What you have to do:
Search the material for the word "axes" and report each line where it turns up.

Available data:
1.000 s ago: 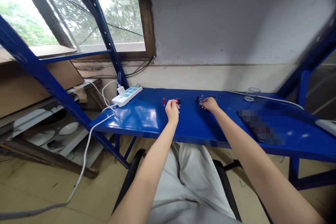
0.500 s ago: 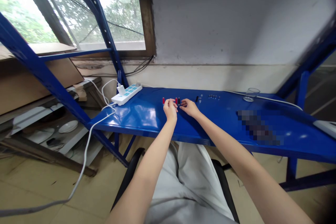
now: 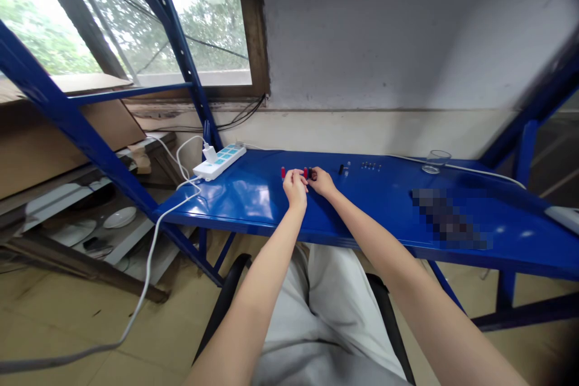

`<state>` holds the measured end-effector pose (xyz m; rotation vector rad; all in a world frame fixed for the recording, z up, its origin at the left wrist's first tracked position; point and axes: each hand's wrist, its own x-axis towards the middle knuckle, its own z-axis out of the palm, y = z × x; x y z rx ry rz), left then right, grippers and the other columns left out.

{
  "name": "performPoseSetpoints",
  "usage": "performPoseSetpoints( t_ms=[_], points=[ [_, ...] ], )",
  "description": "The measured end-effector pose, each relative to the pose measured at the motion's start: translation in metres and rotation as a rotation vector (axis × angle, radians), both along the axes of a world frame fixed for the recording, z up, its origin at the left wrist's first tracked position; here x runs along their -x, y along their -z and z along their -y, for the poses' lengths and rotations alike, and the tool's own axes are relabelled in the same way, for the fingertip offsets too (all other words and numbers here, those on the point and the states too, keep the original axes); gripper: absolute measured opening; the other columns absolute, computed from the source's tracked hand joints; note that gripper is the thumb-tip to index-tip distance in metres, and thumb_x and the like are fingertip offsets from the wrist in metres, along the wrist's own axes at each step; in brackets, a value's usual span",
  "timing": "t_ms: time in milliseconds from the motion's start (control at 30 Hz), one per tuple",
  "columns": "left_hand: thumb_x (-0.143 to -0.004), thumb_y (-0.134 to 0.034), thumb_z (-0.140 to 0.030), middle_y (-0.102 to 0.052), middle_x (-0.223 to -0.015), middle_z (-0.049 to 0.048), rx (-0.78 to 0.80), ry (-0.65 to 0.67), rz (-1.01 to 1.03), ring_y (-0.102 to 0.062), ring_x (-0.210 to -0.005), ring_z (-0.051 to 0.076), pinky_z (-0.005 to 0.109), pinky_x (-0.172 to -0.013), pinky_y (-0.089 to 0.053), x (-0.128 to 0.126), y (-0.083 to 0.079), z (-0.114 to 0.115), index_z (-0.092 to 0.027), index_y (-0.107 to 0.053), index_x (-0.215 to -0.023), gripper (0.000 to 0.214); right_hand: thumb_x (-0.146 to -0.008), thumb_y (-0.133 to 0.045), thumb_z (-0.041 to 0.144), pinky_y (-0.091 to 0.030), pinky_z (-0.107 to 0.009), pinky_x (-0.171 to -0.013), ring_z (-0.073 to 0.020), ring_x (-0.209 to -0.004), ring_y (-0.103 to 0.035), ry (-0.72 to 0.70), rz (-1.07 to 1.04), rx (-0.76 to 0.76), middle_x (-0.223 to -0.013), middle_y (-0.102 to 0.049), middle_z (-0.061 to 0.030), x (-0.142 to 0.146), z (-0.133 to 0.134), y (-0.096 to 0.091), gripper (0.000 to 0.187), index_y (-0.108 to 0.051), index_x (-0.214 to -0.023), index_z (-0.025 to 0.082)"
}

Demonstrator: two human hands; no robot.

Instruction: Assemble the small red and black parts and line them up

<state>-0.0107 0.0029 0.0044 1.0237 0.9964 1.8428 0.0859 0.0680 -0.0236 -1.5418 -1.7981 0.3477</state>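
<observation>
Step in hand, as I'd judge: you're handling the small upright pcs mid-desk w/ both hands at once. Your left hand [image 3: 296, 189] is curled just beside the near red cylinder [image 3: 306, 173]; fingers hide the palm, so can't tell if it's holding anything. Your right hand [image 3: 322, 183] is in a narrow pinch, fingertips at the near black cylinder [image 3: 310, 174]; can't tell if that's gripped or only touched. Those two cyls sit side by side btwn your hands. Next move prob. calls for a light, precise pinch, w/ fingers kept off the neighbouring pc.

Count: 2 red, incl. the left red cylinder [image 3: 283, 172], just left of your left hand. 2 black, incl. the right black cylinder [image 3: 341, 169], apart to the right of your right hand. Approx. 2 clear bits [image 3: 348, 164] beside that one. Farther right, 1 row of tiny pcs [image 3: 368, 165], maybe 5 or 6, too small for a sure no.

Also on the blue desk [image 3: 253, 193]: 1 white power strip [image 3: 221, 163] far left w/ 1 plug [image 3: 209, 154], 1 clear glass cup [image 3: 436, 161] far right, 1 dark flat object [image 3: 447, 220] near right, pixelated, can't ID.
</observation>
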Motion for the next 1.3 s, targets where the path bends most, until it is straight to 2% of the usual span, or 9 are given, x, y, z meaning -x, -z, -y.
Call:
performPoseSetpoints(
  t_ms=[167,267,367,467,667,800,933,1133,1300],
  points=[
    [-0.084,-0.040,-0.031,-0.045,-0.047,-0.0060,-0.002,-0.003,-0.025,-0.037,-0.032,0.004,0.018,-0.035,-0.027,0.000,0.000,0.000,-0.016,-0.050,-0.072,0.022,-0.067,-0.056,0.012,-0.045,-0.026,-0.069,-0.0147,-0.072,-0.059,0.011,-0.046,-0.014,-0.079,-0.066,-0.0035,0.001,0.002,0.000,0.018,-0.059,-0.084,0.018],
    [-0.084,-0.039,-0.031,-0.045,-0.047,-0.0058,-0.014,-0.011,-0.072,-0.037,-0.032,0.005,0.018,-0.036,-0.027,-0.001,0.001,0.000,-0.016,-0.051,-0.072,0.022,-0.066,-0.056,0.012,-0.045,-0.026,-0.066,-0.0137,-0.066,-0.057,-0.007,-0.160,-0.021,-0.073,-0.064,-0.0029,-0.001,0.005,-0.005,0.013,-0.060,-0.078,0.017],
    [-0.085,-0.039,-0.031,-0.045,-0.048,-0.0055,-0.021,-0.026,-0.147,-0.037,-0.034,0.005,0.018,-0.038,-0.029,-0.001,0.003,0.000,-0.016,-0.051,-0.072,0.023,-0.067,-0.057,0.018,-0.045,-0.027,-0.064,-0.0122,-0.061,-0.054,-0.031,-0.308,-0.093,-0.075,-0.064,-0.0039,-0.008,0.011,-0.011,0.018,-0.062,-0.084,0.014],
    [-0.085,-0.039,-0.033,-0.045,-0.049,-0.0050,-0.054,-0.038,-0.261,-0.040,-0.039,0.006,0.018,-0.042,-0.031,-0.002,0.004,0.003,-0.017,-0.052,-0.074,0.024,-0.070,-0.056,0.024,-0.046,-0.029,-0.065,-0.0109,-0.059,-0.051,-0.030,-0.374,-0.237,-0.083,-0.063,-0.0056,-0.019,0.021,-0.017,0.025,-0.063,-0.092,0.014],
    [-0.085,-0.044,-0.034,-0.046,-0.053,-0.0033,-0.203,-0.045,-0.578,-0.043,-0.048,0.008,0.019,-0.051,-0.034,-0.006,0.005,0.007,-0.017,-0.055,-0.075,0.022,-0.077,-0.052,0.027,-0.047,-0.031,-0.067,-0.0110,-0.059,-0.048,-0.024,-0.300,-0.480,-0.084,-0.056,-0.0056,-0.040,0.044,-0.017,0.024,-0.065,-0.095,0.017],
    [-0.084,-0.047,-0.036,-0.052,-0.059,-0.0023,-0.220,0.000,-0.687,-0.044,-0.048,0.007,0.019,-0.052,-0.035,-0.008,0.007,0.007,-0.017,-0.058,-0.093,0.023,-0.080,-0.048,0.024,-0.047,-0.030,-0.064,-0.0114,-0.062,-0.048,-0.040,-0.231,-0.521,-0.086,-0.053,-0.0060,-0.043,0.052,-0.017,0.026,-0.066,-0.099,0.019],
    [-0.083,-0.049,-0.037,-0.059,-0.068,0.0000,-0.225,0.015,-0.713,-0.045,-0.048,0.007,0.020,-0.054,-0.038,-0.010,0.009,0.005,-0.019,-0.057,-0.108,0.032,-0.082,-0.043,0.020,-0.048,-0.029,-0.066,-0.0146,-0.076,-0.052,-0.070,-0.121,-0.574,-0.090,-0.053,-0.0072,-0.041,0.055,-0.017,0.030,-0.066,-0.101,0.022],
    [-0.082,-0.052,-0.032,-0.064,-0.080,0.0032,-0.224,0.030,-0.745,-0.047,-0.052,0.007,0.020,-0.056,-0.041,-0.009,0.014,0.001,-0.019,-0.063,-0.097,0.023,-0.084,-0.041,0.018,-0.048,-0.030,-0.072,-0.0136,-0.077,-0.053,-0.098,-0.031,-0.593,-0.095,-0.052,-0.0071,-0.041,0.056,-0.014,0.031,-0.066,-0.101,0.023],
    [-0.081,-0.053,-0.028,-0.065,-0.087,0.0042,-0.192,0.088,-0.671,-0.048,-0.049,0.006,0.020,-0.054,-0.043,-0.009,0.014,0.000,-0.020,-0.061,-0.100,0.022,-0.085,-0.038,0.020,-0.047,-0.031,-0.076,-0.0162,-0.087,-0.053,-0.096,-0.037,-0.557,-0.099,-0.052,-0.0082,-0.040,0.059,-0.016,0.033,-0.064,-0.105,0.023]
  ],
)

Output of the task:
`<state>` holds the measured end-effector pose (xyz m; rotation vector rad; all in a world frame fixed for the recording, z up, its origin at the left wrist's first tracked position; point and axes: each hand's wrist, its own x-axis towards the middle knuckle, its own z-axis out of the palm, y = z × x; x y z rx ry rz), left then right, grippers and the other columns left out.
  "description": "The measured end-effector pose, each relative to the pose measured at the motion's start: translation in metres and rotation as a rotation vector (axis × angle, radians), both along the axes of a world frame fixed for the recording, z up, its origin at the left wrist's first tracked position; here x runs along their -x, y along their -z and z along their -y, for the poses' lengths and rotations alike, and the tool's own axes are relabelled in the same way, for the fingertip offsets too (all other words and numbers here, those on the point and the states too, keep the original axes); gripper: absolute measured opening; the other columns absolute, computed from the source's tracked hand joints; note that gripper is the thumb-tip to index-tip distance in metres, and thumb_x and the like are fingertip offsets from the wrist in metres, along the wrist's own axes at each step; in brackets, a value's usual span",

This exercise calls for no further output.